MINNEAPOLIS -- It is the current soundtrack of the metro -- bing, bang, apartment boom.
"It's the perfect storm. The supply is low, the rents are high and the financing interest rates to develop these are extremely low," Nicollet Partners Real Estate Appraiser Doug Wageman said Tuesday in response to the glutton of apartment construction going on currently in the Twin Cities metro.
For more than two years, the Twin Cities rental stats look more like the boroughs of New York City.
New York has a vacancy rate of 1.9 percent while the metro stands at 2.3 percent.
With numbers like that developers can't get the shovels in and the apartments built fast enough.
But with 7,000 under construction now and another 13,600 proposed one has to wonder if that's a bit much.

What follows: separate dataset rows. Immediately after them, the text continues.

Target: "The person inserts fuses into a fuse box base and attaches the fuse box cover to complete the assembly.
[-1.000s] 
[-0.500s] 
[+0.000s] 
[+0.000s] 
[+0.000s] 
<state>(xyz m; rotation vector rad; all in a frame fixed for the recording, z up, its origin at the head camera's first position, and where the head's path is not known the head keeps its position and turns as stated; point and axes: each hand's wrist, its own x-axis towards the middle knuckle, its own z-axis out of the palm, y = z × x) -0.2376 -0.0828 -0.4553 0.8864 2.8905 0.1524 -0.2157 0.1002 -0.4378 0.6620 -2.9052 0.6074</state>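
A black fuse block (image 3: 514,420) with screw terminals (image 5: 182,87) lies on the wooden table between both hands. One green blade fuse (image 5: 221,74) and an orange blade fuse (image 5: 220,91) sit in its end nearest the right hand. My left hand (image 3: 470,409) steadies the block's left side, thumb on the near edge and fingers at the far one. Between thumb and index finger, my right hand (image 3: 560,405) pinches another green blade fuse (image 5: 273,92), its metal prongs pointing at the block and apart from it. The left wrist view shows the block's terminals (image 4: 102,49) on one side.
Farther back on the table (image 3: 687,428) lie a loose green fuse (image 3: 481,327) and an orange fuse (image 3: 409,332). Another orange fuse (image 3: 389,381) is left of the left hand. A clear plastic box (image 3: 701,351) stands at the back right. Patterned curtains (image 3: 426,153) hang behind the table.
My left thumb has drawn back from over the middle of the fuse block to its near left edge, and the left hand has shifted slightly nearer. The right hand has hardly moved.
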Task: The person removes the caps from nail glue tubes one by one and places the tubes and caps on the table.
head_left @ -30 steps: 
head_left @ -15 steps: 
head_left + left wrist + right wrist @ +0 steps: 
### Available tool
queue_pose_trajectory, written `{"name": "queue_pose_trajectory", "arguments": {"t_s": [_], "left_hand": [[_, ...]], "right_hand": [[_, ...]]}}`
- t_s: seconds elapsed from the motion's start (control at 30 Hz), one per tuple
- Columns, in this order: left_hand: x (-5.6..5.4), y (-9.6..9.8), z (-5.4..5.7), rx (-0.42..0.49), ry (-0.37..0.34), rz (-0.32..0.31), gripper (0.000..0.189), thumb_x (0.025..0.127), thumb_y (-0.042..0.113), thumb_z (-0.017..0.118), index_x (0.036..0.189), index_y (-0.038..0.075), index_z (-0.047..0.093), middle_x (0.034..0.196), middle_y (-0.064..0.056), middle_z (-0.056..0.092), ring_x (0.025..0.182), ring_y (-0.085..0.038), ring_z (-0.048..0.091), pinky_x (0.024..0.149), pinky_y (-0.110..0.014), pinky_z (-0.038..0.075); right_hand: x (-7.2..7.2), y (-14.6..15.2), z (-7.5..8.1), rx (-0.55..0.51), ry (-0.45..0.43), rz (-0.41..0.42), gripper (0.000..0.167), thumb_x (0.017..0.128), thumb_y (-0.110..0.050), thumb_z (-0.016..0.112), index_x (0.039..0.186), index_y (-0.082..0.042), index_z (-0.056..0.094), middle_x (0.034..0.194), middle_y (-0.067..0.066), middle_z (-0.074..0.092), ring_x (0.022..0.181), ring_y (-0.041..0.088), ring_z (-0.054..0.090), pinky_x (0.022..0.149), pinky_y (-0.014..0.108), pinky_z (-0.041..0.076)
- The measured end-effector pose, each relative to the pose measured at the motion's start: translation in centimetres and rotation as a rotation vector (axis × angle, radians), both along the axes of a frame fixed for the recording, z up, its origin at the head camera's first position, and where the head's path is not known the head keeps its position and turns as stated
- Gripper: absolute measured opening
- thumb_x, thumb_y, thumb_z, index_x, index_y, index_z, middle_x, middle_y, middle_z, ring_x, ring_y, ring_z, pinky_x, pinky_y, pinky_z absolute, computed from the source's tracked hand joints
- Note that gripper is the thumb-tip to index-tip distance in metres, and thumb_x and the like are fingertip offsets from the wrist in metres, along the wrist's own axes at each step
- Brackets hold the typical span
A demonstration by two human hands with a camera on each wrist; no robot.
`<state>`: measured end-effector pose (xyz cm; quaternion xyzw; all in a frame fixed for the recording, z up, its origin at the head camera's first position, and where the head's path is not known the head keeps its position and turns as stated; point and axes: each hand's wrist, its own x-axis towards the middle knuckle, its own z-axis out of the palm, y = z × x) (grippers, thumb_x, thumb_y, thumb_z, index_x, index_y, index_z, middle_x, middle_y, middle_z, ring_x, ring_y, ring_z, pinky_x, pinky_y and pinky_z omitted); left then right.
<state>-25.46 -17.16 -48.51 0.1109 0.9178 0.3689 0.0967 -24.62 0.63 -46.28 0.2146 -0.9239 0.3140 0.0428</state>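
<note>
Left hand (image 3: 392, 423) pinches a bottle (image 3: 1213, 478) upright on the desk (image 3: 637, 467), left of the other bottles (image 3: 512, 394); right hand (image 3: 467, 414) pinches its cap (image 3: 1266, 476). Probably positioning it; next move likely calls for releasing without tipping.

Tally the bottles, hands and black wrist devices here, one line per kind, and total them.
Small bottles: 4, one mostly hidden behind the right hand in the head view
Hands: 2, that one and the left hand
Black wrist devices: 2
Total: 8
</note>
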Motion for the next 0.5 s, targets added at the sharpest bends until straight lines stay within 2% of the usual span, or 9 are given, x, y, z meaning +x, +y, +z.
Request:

"Once the supply gets up there and there are more options then the vacancies creep up. The rents will start to taper off a little bit and you will see more concessions," Wageman said of the longer term.
A rent break is needed. The average market rent in the metro is $979 right now which is up over last quarter.
The building boom is in luxury rentals, high amenity construction catered to millennials and baby boomers willing to pay $1,300 to $1,500 a month in rent for a one bedroom.
In Minneapolis, alone 1,600 apartment units have opened this year. Last year, 3,200 went live. The biggest build out in nearly a decade.
"It's a dramatic demographic switch. For a half a century we say people flee out to the burbs and I think for the next half century at least we are going to see people fleeing back into the city," Minneapolis Community Planning and Economic Development director Jeremy Hanson Willis said.
But if nearly 20,000 units do make it from planning to reality as is on the table now, vacancy rates have to loosen up and with that, likely, rent prices will stabilize.